Changed name because hardly anyone knows I have panic attacks. Took ds to school and only remembered when I got there that the school have arranged to walk about 2 miles away just before lunch, with the kids that want to, to watch a local event and I hadn't returned the slip. Started feeling panicky but had a talk to ds who decided he wanted to go so I told his teacher who said it should be fine as long as I checked with the secretary if I still needed to sign. She goes off to start doing the register and I helped ds write his name, when he decides he really doesn't want to go now. I could feel a panic attack coming on, from far more than just that but it's a long story, so was trying to get out quick and told the TA (as the teacher was busy now) that he'd be staying after all - except I babbled it more than told her and left very swiftly. Was going to mention it to the secretary too just in case but as I walked past she was with someone else in tears, obviously the day for it, so I left it.

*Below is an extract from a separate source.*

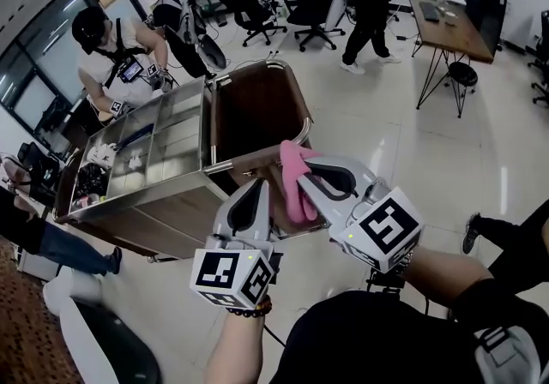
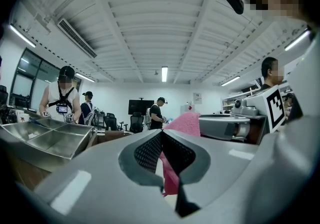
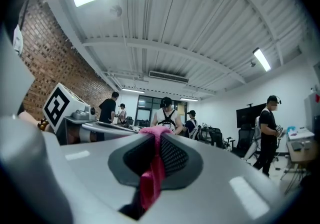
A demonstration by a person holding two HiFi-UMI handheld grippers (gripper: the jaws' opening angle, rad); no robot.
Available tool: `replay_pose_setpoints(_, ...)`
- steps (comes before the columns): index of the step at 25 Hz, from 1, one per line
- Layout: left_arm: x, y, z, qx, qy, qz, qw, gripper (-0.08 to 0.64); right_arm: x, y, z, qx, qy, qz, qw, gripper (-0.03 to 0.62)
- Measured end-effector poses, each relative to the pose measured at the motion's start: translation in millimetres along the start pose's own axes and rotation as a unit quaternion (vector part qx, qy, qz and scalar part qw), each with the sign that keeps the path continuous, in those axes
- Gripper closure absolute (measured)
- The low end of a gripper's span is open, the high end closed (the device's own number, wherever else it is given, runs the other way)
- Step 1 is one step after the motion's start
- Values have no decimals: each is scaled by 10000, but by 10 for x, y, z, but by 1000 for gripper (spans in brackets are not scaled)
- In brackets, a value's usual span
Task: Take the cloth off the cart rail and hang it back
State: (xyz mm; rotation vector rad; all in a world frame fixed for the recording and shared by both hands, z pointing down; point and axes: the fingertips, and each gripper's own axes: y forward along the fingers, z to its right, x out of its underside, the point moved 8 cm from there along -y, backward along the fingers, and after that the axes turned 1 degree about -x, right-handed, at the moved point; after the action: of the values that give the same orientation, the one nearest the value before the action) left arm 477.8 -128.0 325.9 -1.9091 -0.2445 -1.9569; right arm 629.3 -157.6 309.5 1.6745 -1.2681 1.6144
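Pink cloth (image 1: 298, 195) sits pinched in both closed pairs of jaws, I note: right gripper (image 1: 296, 164) on its bunched top, left gripper (image 1: 260, 189) on a lower fold just beside, so it hangs upright by the near cart rail (image 1: 240, 163), right gripper nearer the rail's corner.

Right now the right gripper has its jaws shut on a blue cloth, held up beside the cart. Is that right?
One thing is wrong: the cloth is pink, not blue. The right gripper view shows it pinched between the shut jaws of the right gripper, and the head view shows it held up beside the cart.
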Motion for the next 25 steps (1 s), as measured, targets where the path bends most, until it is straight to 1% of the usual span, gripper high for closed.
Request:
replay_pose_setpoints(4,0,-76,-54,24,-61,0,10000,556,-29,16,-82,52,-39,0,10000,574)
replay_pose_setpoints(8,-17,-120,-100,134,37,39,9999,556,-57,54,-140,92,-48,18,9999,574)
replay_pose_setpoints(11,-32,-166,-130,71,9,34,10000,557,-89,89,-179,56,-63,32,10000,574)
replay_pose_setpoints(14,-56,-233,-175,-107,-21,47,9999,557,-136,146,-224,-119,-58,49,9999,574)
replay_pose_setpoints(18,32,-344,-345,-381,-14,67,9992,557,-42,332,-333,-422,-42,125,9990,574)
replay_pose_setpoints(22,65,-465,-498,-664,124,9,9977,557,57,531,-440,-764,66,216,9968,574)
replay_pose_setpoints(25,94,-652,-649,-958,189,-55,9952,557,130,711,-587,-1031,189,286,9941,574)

Managed to get out and round a corner before having the panic attack. Managed to get home and started to calm down but still feeling shaky and a complete idiot. Worse I'm now thinking if the TA forgets ds isn't going and they take him he won't be picked up early (as the ones who go are supposed to be) and that's going to cause trouble.
Sorry to babble, my head's a complete mess and feel like I've messed it all up now, can't phone the school just to say he's still not going! Anyone else manage to cause more problems trying to avoid one?